Count up the lines of the data below that contain the string "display", then give only the total.

[Stored dataset items]
===============

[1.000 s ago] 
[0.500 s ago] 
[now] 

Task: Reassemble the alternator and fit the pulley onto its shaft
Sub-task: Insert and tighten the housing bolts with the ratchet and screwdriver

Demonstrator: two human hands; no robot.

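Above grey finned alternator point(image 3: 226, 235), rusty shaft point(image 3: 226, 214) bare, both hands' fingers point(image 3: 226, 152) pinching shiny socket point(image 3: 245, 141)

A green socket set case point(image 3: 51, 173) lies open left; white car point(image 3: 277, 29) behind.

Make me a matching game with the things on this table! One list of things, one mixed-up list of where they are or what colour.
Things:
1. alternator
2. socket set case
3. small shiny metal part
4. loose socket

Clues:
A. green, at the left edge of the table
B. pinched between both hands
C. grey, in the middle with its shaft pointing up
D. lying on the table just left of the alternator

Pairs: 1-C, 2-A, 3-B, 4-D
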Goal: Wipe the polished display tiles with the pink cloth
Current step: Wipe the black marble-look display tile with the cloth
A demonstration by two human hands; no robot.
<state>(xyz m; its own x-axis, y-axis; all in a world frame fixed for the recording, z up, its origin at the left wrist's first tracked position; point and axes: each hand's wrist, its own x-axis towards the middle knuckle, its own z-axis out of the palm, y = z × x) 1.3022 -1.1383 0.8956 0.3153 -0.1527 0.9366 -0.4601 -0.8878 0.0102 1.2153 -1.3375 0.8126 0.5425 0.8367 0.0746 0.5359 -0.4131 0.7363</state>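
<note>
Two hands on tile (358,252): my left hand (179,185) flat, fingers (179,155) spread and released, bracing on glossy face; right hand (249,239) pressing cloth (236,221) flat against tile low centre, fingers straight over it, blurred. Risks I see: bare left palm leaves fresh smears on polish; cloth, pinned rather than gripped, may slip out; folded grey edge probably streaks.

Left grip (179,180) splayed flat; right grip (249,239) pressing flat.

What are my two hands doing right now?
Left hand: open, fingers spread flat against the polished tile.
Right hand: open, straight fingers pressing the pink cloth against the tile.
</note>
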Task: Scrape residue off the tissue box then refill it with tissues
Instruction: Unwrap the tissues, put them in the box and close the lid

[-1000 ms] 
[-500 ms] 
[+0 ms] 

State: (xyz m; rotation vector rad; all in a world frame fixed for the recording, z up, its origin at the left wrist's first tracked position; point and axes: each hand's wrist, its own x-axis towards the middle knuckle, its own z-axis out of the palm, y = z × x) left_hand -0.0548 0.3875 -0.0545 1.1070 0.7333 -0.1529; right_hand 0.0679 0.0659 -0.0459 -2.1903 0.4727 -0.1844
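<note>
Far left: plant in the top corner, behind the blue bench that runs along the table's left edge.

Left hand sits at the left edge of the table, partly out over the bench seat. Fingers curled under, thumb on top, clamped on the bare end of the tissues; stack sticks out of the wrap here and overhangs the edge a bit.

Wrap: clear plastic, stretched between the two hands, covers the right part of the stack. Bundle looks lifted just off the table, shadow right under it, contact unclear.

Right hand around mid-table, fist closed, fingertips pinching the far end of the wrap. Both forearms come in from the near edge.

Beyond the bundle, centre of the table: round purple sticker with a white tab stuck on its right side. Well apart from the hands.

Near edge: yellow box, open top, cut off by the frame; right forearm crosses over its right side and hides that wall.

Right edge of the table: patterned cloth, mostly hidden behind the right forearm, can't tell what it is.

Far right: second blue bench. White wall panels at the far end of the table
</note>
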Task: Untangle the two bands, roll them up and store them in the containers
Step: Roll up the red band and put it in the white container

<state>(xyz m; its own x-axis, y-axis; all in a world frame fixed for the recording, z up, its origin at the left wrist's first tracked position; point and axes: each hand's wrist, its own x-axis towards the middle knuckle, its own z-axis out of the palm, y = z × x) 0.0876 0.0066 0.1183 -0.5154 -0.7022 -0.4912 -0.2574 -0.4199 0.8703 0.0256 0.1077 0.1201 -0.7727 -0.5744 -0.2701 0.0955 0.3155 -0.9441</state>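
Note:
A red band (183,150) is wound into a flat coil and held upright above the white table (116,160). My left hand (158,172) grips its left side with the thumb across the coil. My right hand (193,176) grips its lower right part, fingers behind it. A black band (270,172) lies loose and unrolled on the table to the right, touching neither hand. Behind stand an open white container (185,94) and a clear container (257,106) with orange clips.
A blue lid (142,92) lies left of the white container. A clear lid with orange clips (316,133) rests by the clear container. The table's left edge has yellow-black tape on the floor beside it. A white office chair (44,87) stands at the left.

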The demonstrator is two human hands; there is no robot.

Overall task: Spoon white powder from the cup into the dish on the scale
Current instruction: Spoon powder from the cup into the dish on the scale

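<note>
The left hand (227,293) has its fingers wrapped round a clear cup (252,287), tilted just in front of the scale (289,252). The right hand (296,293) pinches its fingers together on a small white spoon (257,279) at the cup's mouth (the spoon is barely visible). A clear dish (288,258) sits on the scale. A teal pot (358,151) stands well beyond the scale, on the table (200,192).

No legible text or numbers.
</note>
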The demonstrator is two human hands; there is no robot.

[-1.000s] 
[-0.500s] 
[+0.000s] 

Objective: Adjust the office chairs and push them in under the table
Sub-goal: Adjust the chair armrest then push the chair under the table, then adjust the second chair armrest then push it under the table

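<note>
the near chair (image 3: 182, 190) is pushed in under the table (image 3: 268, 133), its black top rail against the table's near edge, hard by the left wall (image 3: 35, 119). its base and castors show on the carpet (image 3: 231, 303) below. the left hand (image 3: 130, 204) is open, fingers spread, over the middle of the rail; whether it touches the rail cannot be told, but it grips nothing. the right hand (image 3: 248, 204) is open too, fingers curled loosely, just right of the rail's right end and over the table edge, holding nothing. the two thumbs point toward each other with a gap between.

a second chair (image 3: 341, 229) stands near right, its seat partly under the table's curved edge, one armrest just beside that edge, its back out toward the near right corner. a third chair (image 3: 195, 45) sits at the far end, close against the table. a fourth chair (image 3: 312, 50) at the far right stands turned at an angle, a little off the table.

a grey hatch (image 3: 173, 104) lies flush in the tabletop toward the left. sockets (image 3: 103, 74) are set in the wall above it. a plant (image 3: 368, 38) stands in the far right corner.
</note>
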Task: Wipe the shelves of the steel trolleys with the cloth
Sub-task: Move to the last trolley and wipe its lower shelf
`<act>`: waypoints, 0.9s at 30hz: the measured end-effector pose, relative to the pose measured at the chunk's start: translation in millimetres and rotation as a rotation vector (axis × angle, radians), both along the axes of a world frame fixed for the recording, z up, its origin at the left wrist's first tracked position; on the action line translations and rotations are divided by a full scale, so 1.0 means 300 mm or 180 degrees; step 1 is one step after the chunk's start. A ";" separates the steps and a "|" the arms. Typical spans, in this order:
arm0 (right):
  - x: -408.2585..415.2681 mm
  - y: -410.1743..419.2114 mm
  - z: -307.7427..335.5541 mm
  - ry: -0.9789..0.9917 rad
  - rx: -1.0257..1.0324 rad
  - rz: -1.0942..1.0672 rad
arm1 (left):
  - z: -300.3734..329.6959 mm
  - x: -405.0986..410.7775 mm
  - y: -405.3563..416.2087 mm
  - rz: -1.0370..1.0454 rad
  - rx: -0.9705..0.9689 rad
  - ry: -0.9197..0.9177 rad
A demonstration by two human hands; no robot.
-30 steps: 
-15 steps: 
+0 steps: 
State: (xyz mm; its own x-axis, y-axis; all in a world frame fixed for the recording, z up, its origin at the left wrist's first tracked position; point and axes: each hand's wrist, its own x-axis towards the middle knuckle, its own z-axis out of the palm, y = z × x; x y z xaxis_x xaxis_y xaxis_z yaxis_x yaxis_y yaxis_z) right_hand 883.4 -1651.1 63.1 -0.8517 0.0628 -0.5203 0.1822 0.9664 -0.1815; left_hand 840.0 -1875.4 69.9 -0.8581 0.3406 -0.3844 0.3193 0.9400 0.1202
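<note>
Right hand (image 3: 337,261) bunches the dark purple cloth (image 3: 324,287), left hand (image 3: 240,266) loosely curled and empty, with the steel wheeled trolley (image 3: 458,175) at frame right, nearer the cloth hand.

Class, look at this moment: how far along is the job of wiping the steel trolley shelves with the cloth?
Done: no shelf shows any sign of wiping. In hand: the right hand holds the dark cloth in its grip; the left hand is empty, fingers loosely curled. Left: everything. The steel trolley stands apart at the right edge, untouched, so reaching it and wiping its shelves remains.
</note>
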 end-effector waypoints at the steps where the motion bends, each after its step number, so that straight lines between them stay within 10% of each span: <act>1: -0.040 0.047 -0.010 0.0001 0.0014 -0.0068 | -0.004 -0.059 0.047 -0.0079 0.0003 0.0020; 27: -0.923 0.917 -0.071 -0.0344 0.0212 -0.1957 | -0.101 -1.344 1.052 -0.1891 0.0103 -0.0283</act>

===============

### [OUTPUT OF THE TASK]
2